I swear, it’s beginning to seem like Old Home week up in here, ain’t it?
On to the Double Door. Clapton did indeed famously show up and play a set there back in 1982, after headlining a concert at the old Coliseum on Independence, I believe. Now, by the late 80s the Double Door Inn had forged a stellar reputation for itself as one of the premier stops on what you might call the chitlin’ circuit for old-school trad blues bands. Autographed band photos covering every wall testify to a roster of legendary alumni that really has to be seen to be believed: Clarence “Gatemouth” Brown; Junior Walker; Levon Helm; JJ Cale; The Fabulous Thunderbirds; and even Stevie Ray Vaughan, to name but a few.
And, beginning in late 1989, the DDI also became the home base for a fledgling local RAB outfit yclept the Belmont Playboys. Owned and operated by a soft-spoken but savvy Greek feller name of Nick Karres, the place was blessed with a warm, clear, full-throated sound both onstage and off, so good I’d put it in the top two or three best out of all the places I’ve played. There was even a documentary movie made about the Dirty Floor, including footage from the final show before it shut down. Yes, the BPs are in it.

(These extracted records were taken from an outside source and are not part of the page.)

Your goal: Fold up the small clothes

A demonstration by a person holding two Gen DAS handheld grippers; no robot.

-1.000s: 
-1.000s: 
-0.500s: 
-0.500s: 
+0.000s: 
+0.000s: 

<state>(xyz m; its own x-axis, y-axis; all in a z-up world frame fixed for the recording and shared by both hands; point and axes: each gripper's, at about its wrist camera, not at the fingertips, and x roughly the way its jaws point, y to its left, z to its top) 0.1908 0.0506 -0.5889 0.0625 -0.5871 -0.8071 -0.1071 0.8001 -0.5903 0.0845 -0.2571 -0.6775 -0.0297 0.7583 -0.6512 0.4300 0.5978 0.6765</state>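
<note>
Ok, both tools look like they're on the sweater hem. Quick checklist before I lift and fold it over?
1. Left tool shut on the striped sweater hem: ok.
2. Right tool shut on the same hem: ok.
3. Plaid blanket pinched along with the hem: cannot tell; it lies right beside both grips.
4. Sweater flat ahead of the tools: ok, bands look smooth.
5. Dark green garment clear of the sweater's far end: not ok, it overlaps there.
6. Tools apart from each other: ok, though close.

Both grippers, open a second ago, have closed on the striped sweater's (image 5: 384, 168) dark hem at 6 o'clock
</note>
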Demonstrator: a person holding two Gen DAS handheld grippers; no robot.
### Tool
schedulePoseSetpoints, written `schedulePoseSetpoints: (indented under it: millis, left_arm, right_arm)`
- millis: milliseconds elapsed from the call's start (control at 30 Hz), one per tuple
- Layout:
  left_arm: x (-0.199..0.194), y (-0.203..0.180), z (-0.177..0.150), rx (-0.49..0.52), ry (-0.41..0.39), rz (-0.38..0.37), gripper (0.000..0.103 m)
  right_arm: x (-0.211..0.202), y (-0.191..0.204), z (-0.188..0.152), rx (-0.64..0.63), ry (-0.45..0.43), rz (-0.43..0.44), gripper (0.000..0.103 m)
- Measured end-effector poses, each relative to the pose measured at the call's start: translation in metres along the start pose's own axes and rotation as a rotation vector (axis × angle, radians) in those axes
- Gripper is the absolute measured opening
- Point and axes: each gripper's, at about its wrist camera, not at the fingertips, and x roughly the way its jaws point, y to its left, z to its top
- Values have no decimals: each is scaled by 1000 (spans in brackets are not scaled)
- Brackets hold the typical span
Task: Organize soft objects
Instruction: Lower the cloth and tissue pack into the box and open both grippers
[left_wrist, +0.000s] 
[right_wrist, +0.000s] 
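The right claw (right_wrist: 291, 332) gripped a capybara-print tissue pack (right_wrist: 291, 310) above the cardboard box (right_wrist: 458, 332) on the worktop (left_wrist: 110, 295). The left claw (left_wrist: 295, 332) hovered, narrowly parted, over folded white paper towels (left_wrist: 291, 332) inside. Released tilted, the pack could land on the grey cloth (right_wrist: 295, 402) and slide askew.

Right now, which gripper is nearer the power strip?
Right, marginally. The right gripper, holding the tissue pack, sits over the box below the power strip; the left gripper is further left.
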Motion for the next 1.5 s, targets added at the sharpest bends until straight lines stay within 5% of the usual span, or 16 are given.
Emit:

And now we come to it at long last. See, Jagger is by no means the only instance of world-renowned rock and roll royalty gracing a local institution on the QT. During the Southeastern leg of their Black Ice tour, a certain little band from Australia you may have heard of settled themselves in for a couple weeks hereabouts, putting out from CLT for several shows ranging from Raleigh down to ATL. And on their days off, the boys got into the habit of dropping in at a certain legendary blues venue in the late afternoon/early evening for the daily Jeopardy Happy Hour ritual to restore the tissues and recharge the batteries via quaffing a cold one or three amongst the handful of grizzled regulars.
I didn’t learn about AC/DC’s daily pilgrimage to the DDI until well after the fact, which enraged me so thorougly I immediately called Nick to scream sundry epithets in his ear, all based around the “WHY THE HELL DIDN’T YOU TELL ME…” theme, until I was hoarse and out of breath. I can’t remember any specifics of Nick’s response, other than a gruff laugh and a “Idunno,” which I see to this day in my mind’s eye accompanied by his characteristic apathetic shrug.
I don’t care about missing Mick’s visit, honestly. But missing the chance to kick casually back with Angus, Malcolm, and Brian to share a friendly tipple and a few road-dog stories frosts my nuts blue to this very day. I’ve told Nick again and again that I’ll never forgive him for it, and by God I mean it, too.